À 3h du matin, le réveil sonne. Il est temps d’attaquer la dernière partie : l’ascension jusqu’au sommet. Frontales vissées, bâtons en main, on s’engage dans la nuit noire. La pente est raide, le vide omniprésent. Moi qui ai le vertige, je vis un enfer. Après une heure de montée, je craque. Les jambes tétanisées, les larmes aux yeux. Chaque pas est une bataille.

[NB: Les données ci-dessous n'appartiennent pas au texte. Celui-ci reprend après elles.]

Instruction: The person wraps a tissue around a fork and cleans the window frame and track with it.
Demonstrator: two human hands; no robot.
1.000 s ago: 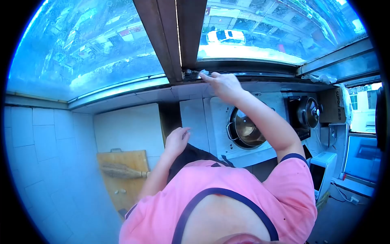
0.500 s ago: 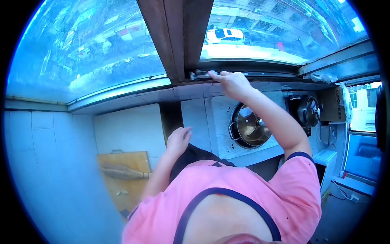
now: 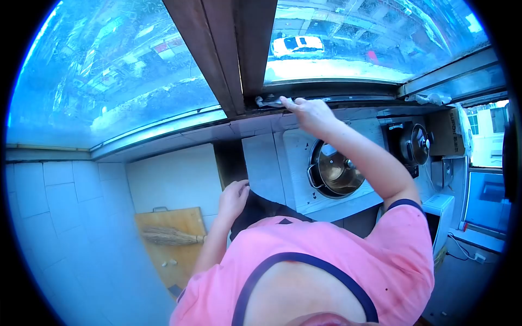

Mais Swan et Lola sont là. Elles m’encouragent, me poussent, me tirent presque. Le groupe nous soutient. Alors j’avance. Un pas, puis un autre. Jusqu’à ce que la lumière du jour apparaisse enfin.
À 5h30, on atteint le sommet : 3 976 mètres. On se serre dans les bras, les yeux embués. Le ciel s’embrase : rouge, orange, rose. Le soleil perce à l’horizon. Et comme un dernier cadeau, Fuego explose à nouveau, projetant un panache de feu dans le ciel.

Et puis… une étoile filante traverse lentement l’aube, juste au-dessus de nos têtes. Silence. Puis un cri collectif :
— « WOOOOW ! »
Un instant suspendu. Magique.
On reste là, immobiles, émerveillées. Tout en haut de l’Acatenango, avec ma sœur et ma meilleure amie. Épuisées, mais plus vivantes que jamais.
C’est pour ces moments-là qu’on marche, qu’on souffre, qu’on se dépasse.
✨✨ En haut de l'Acatenango, tout semblait insignifiant, sauf l’instant. Une émotion brute, née du dépassement de soi, gravée pour toujours.